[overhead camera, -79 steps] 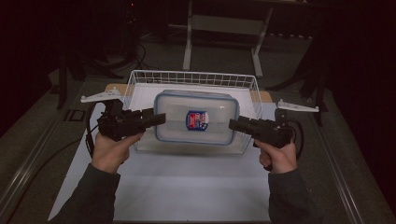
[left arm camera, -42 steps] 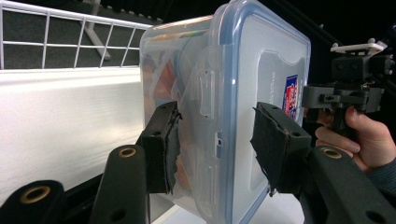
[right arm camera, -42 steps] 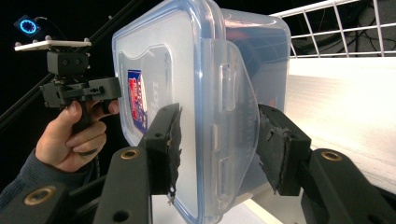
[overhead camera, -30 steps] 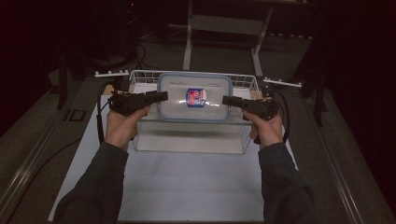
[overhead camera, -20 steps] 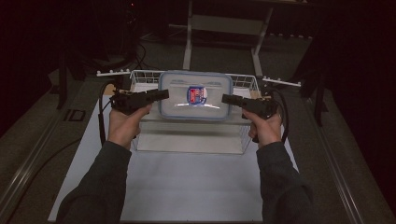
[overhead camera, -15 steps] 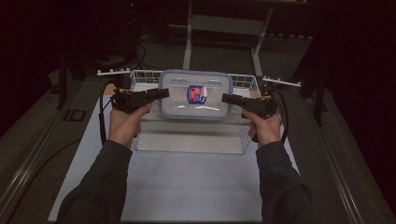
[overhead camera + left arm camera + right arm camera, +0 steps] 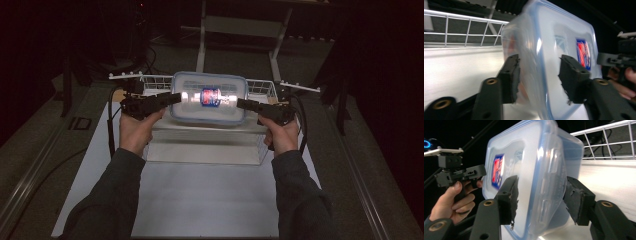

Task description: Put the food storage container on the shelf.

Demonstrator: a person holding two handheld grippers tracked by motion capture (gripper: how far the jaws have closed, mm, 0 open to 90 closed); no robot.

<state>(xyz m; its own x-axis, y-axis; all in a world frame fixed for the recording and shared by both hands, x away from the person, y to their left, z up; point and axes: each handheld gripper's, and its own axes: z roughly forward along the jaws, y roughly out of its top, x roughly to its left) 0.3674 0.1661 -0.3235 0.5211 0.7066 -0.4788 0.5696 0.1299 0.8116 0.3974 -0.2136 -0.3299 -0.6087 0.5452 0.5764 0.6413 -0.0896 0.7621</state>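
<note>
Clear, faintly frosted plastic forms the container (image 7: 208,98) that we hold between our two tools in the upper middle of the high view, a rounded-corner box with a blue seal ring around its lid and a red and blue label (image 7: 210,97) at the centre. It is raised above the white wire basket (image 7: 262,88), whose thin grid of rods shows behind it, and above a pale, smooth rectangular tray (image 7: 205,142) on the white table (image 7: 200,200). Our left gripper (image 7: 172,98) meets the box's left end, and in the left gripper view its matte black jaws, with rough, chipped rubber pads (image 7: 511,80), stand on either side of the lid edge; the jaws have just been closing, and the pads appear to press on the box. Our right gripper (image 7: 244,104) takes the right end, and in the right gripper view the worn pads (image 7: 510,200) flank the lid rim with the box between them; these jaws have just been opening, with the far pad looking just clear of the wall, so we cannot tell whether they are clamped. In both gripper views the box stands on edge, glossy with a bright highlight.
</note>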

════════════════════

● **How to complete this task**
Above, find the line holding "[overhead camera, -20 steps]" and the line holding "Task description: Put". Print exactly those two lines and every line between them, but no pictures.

● **Your solution**
[overhead camera, -20 steps] 
[overhead camera, -15 steps] 
[overhead camera + left arm camera + right arm camera, +0 steps] 

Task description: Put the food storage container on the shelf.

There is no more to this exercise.